» **Work instructions**: Output all records precisely as written.

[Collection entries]
::::
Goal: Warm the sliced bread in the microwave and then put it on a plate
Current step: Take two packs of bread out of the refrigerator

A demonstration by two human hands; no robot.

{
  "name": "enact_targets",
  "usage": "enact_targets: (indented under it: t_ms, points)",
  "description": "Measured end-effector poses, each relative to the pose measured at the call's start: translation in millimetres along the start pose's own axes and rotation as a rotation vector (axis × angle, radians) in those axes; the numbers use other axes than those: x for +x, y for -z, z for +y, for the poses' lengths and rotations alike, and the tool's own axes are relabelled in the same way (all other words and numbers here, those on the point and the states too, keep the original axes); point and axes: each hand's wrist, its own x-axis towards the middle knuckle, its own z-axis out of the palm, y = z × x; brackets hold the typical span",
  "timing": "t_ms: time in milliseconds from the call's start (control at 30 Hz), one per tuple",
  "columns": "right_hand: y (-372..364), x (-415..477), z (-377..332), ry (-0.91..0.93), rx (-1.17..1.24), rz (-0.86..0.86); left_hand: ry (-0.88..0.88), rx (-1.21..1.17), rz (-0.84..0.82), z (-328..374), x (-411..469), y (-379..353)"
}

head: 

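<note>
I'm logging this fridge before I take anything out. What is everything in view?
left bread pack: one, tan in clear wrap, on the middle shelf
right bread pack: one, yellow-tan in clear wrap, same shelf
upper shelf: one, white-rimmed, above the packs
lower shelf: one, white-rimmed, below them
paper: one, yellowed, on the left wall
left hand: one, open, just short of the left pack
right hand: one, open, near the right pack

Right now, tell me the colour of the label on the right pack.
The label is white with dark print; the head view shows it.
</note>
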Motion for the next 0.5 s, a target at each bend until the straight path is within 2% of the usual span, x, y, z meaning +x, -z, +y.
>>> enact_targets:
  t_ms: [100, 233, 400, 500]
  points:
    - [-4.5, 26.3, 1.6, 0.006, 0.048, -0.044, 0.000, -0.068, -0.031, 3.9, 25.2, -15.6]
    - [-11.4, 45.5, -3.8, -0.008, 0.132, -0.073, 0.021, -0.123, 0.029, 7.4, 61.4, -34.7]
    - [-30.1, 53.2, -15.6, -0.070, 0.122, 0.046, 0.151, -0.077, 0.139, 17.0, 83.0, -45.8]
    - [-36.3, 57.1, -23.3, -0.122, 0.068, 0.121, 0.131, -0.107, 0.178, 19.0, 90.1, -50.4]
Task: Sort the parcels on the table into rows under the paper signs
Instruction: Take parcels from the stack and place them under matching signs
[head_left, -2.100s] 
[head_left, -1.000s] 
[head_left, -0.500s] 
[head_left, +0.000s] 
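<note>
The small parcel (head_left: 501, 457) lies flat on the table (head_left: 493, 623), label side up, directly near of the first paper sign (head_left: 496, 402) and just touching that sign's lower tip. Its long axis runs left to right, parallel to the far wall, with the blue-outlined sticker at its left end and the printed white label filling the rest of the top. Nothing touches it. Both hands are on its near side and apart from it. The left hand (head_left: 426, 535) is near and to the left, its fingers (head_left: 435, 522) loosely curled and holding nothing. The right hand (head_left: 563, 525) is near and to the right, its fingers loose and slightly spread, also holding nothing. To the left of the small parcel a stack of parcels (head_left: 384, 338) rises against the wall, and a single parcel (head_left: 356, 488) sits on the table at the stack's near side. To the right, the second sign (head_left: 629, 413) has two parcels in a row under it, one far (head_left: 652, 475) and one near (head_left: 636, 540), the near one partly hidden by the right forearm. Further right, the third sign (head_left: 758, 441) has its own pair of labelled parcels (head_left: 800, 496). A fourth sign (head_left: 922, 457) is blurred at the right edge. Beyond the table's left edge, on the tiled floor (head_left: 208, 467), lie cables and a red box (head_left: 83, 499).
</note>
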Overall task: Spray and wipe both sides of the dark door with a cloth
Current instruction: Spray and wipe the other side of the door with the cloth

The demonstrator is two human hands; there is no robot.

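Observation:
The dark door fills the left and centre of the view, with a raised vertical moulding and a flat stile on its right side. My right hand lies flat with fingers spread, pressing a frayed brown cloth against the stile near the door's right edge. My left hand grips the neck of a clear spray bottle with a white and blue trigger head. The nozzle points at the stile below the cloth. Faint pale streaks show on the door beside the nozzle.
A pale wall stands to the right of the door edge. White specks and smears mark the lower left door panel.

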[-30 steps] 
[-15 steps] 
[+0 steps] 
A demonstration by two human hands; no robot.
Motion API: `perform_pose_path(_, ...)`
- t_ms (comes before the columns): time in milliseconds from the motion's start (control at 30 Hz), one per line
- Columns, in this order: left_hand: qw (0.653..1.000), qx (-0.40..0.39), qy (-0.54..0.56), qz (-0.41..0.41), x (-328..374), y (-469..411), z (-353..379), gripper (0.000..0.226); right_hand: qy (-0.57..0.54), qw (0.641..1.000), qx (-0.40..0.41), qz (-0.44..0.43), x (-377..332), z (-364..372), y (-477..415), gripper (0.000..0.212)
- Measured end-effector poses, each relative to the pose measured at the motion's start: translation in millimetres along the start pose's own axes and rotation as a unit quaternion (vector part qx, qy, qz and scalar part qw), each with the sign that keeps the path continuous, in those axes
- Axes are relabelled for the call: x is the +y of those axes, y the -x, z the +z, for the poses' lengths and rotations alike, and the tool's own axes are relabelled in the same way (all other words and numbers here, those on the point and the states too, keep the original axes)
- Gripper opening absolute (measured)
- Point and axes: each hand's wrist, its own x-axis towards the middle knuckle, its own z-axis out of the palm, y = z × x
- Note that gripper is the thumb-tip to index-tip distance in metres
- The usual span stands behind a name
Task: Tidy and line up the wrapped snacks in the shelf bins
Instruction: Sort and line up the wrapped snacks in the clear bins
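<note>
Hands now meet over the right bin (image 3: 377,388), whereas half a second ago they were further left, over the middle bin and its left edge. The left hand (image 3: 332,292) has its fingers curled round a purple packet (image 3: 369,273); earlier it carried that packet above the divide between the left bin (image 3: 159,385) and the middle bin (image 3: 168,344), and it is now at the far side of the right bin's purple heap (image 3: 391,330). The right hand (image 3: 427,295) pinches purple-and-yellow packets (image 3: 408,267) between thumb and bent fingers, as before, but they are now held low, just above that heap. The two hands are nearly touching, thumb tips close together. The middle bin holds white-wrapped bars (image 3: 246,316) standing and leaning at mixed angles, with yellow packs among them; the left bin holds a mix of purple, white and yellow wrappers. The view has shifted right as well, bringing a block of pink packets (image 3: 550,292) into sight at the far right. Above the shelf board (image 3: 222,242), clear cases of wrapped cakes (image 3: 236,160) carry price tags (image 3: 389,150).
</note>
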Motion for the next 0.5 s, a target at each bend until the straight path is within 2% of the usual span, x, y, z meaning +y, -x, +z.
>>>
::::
» **Your solution**:
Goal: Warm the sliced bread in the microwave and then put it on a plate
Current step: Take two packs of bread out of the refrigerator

A demonstration by two human hands; no robot.

{
  "name": "enact_targets",
  "usage": "enact_targets: (indented under it: t_ms, points)",
  "description": "Measured end-effector poses, each relative to the pose measured at the call's start: translation in millimetres along the start pose's own axes and rotation as a rotation vector (axis × angle, radians) in those axes; the numbers use other axes than those: x for +x, y for -z, z for +y, for the poses' lengths and rotations alike, and the tool's own axes are relabelled in the same way (all other words and numbers here, those on the point and the states too, keep the original axes); point and axes: each hand's wrist, its own x-axis towards the middle knuckle, its own z-axis out of the palm, y = z × x; brackets hold the typical span",
  "timing": "t_ms: time in milliseconds from the call's start (control at 30 Hz), one per tuple",
  "columns": "right_hand: y (-372..364), x (-415..477), z (-377..332), ry (-0.91..0.93), rx (-1.17..1.24), rz (-0.86..0.86); left_hand: ry (-0.88..0.88), rx (-1.21..1.17), rz (-0.84..0.82), z (-328..374), x (-411..469), y (-379..353)"
}

head: 

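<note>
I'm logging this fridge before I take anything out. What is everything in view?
left bread pack: one, tan in clear wrap, on the middle shelf
right bread pack: one, yellow-tan in clear wrap, same shelf
upper shelf: one, white-rimmed, above the packs
lower shelf: one, white-rimmed, below them
paper: one, yellowed, on the left wall
left hand: one, open, just short of the left pack
right hand: one, open, near the right pack

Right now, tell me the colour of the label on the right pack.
The label is white with dark print; the head view shows it.
</note>
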Motion for the next 0.5 s, a target at each bend until the straight path is within 2% of the usual span, x, y, z meaning +x, -z, +y.
>>> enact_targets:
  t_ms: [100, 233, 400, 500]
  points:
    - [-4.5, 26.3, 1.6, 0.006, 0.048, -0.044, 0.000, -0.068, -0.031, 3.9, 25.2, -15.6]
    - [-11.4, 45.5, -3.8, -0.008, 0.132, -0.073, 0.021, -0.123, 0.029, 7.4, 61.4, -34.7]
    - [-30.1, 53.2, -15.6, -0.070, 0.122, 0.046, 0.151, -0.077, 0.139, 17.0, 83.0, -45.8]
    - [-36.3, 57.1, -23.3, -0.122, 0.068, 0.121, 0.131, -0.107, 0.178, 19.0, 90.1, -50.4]
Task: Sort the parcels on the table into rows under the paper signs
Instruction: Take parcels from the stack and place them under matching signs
[head_left, -2.100s] 
[head_left, -1.000s] 
[head_left, -0.500s] 
[head_left, +0.000s] 
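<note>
The small parcel (head_left: 501, 457) lies flat on the table (head_left: 493, 623), label side up, directly near of the first paper sign (head_left: 496, 402) and just touching that sign's lower tip. Its long axis runs left to right, parallel to the far wall, with the blue-outlined sticker at its left end and the printed white label filling the rest of the top. Nothing touches it. Both hands are on its near side and apart from it. The left hand (head_left: 426, 535) is near and to the left, its fingers (head_left: 435, 522) loosely curled and holding nothing. The right hand (head_left: 563, 525) is near and to the right, its fingers loose and slightly spread, also holding nothing. To the left of the small parcel a stack of parcels (head_left: 384, 338) rises against the wall, and a single parcel (head_left: 356, 488) sits on the table at the stack's near side. To the right, the second sign (head_left: 629, 413) has two parcels in a row under it, one far (head_left: 652, 475) and one near (head_left: 636, 540), the near one partly hidden by the right forearm. Further right, the third sign (head_left: 758, 441) has its own pair of labelled parcels (head_left: 800, 496). A fourth sign (head_left: 922, 457) is blurred at the right edge. Beyond the table's left edge, on the tiled floor (head_left: 208, 467), lie cables and a red box (head_left: 83, 499).
</note>
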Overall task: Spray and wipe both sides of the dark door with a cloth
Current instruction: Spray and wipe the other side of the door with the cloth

The demonstrator is two human hands; there is no robot.

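Observation:
The dark door fills the left and centre of the view, with a raised vertical moulding and a flat stile on its right side. My right hand lies flat with fingers spread, pressing a frayed brown cloth against the stile near the door's right edge. My left hand grips the neck of a clear spray bottle with a white and blue trigger head. The nozzle points at the stile below the cloth. Faint pale streaks show on the door beside the nozzle.
A pale wall stands to the right of the door edge. White specks and smears mark the lower left door panel.
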
[-30 steps] 
[-15 steps] 
[+0 steps] 
A demonstration by two human hands; no robot.
Motion API: `perform_pose_path(_, ...)`
- t_ms (comes before the columns): time in milliseconds from the motion's start (control at 30 Hz), one per line
- Columns, in this order: left_hand: qw (0.653..1.000), qx (-0.40..0.39), qy (-0.54..0.56), qz (-0.41..0.41), x (-328..374), y (-469..411), z (-353..379), gripper (0.000..0.226); right_hand: qy (-0.57..0.54), qw (0.641..1.000), qx (-0.40..0.41), qz (-0.44..0.43), x (-377..332), z (-364..372), y (-477..415), gripper (0.000..0.212)
- Measured end-effector poses, each relative to the pose measured at the motion's start: translation in millimetres along the start pose's own axes and rotation as a unit quaternion (vector part qx, qy, qz and scalar part qw), each with the sign that keeps the path continuous, in those axes
- Axes are relabelled for the call: x is the +y of those axes, y the -x, z the +z, for the poses' lengths and rotations alike, and the tool's own axes are relabelled in the same way (all other words and numbers here, those on the point and the states too, keep the original axes)
- Gripper opening absolute (measured)
- Point and axes: each hand's wrist, its own x-axis towards the middle knuckle, its own z-axis out of the palm, y = z × x
- Note that gripper is the thumb-tip to index-tip distance in metres
- The usual span stands behind a name
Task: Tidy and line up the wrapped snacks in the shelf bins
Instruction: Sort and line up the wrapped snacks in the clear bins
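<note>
Hands now meet over the right bin (image 3: 377,388), whereas half a second ago they were further left, over the middle bin and its left edge. The left hand (image 3: 332,292) has its fingers curled round a purple packet (image 3: 369,273); earlier it carried that packet above the divide between the left bin (image 3: 159,385) and the middle bin (image 3: 168,344), and it is now at the far side of the right bin's purple heap (image 3: 391,330). The right hand (image 3: 427,295) pinches purple-and-yellow packets (image 3: 408,267) between thumb and bent fingers, as before, but they are now held low, just above that heap. The two hands are nearly touching, thumb tips close together. The middle bin holds white-wrapped bars (image 3: 246,316) standing and leaning at mixed angles, with yellow packs among them; the left bin holds a mix of purple, white and yellow wrappers. The view has shifted right as well, bringing a block of pink packets (image 3: 550,292) into sight at the far right. Above the shelf board (image 3: 222,242), clear cases of wrapped cakes (image 3: 236,160) carry price tags (image 3: 389,150).
</note>
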Motion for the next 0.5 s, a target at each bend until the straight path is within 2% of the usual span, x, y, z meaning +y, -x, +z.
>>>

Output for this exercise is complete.